Problem statement
The data is to be transcribed in full, with nothing missed.

Collected data
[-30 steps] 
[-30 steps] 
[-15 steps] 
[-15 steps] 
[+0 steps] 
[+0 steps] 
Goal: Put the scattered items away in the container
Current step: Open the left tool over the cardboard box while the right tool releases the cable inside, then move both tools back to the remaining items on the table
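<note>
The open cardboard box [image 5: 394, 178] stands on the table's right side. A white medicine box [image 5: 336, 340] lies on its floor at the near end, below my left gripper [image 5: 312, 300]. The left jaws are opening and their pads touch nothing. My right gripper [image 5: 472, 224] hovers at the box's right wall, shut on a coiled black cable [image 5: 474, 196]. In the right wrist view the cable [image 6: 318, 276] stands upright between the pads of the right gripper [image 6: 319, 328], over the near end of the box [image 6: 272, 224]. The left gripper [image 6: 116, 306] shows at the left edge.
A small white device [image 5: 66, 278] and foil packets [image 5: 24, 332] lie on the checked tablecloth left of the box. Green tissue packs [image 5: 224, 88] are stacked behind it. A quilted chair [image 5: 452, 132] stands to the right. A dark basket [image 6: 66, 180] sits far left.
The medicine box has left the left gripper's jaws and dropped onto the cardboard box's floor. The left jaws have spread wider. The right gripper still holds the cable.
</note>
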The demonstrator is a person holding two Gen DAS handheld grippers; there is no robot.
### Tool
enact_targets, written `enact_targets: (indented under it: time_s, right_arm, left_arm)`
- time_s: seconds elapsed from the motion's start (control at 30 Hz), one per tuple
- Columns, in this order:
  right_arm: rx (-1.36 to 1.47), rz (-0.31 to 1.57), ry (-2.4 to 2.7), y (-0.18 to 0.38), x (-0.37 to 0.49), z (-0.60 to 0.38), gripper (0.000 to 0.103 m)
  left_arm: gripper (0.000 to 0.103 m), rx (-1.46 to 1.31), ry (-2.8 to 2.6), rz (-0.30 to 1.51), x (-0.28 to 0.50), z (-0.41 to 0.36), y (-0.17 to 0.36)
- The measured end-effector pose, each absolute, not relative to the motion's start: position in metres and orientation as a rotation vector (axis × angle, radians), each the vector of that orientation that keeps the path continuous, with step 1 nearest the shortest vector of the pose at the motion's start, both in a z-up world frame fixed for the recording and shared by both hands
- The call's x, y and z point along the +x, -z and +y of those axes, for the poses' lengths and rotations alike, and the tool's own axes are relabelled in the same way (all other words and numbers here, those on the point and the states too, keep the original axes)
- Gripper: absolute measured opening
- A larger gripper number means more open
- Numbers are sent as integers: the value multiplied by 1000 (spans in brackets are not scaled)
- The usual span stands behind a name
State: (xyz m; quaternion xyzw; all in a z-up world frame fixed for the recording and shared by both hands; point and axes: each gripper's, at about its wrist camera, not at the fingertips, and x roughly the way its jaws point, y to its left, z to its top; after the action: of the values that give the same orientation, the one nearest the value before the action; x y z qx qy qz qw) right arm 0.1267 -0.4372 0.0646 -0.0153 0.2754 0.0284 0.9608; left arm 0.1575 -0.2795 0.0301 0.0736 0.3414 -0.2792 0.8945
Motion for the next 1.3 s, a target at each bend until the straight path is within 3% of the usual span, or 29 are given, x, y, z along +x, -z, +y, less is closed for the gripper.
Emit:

Task result
[-30 steps] 
[-30 steps] 
[-15 steps] 
[-15 steps] 
[+0 steps] 
[+0 steps] 
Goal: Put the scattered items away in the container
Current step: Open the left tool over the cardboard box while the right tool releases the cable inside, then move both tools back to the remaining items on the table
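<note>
The open cardboard box [image 5: 394, 178] stands on the table's right side. A white medicine box [image 5: 336, 340] lies on its floor at the near end, below my left gripper [image 5: 312, 300]. The left jaws are opening and their pads touch nothing. My right gripper [image 5: 472, 224] hovers at the box's right wall, shut on a coiled black cable [image 5: 474, 196]. In the right wrist view the cable [image 6: 318, 276] stands upright between the pads of the right gripper [image 6: 319, 328], over the near end of the box [image 6: 272, 224]. The left gripper [image 6: 116, 306] shows at the left edge.
A small white device [image 5: 66, 278] and foil packets [image 5: 24, 332] lie on the checked tablecloth left of the box. Green tissue packs [image 5: 224, 88] are stacked behind it. A quilted chair [image 5: 452, 132] stands to the right. A dark basket [image 6: 66, 180] sits far left.
The medicine box has left the left gripper's jaws and dropped onto the cardboard box's floor. The left jaws have spread wider. The right gripper still holds the cable.
</note>
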The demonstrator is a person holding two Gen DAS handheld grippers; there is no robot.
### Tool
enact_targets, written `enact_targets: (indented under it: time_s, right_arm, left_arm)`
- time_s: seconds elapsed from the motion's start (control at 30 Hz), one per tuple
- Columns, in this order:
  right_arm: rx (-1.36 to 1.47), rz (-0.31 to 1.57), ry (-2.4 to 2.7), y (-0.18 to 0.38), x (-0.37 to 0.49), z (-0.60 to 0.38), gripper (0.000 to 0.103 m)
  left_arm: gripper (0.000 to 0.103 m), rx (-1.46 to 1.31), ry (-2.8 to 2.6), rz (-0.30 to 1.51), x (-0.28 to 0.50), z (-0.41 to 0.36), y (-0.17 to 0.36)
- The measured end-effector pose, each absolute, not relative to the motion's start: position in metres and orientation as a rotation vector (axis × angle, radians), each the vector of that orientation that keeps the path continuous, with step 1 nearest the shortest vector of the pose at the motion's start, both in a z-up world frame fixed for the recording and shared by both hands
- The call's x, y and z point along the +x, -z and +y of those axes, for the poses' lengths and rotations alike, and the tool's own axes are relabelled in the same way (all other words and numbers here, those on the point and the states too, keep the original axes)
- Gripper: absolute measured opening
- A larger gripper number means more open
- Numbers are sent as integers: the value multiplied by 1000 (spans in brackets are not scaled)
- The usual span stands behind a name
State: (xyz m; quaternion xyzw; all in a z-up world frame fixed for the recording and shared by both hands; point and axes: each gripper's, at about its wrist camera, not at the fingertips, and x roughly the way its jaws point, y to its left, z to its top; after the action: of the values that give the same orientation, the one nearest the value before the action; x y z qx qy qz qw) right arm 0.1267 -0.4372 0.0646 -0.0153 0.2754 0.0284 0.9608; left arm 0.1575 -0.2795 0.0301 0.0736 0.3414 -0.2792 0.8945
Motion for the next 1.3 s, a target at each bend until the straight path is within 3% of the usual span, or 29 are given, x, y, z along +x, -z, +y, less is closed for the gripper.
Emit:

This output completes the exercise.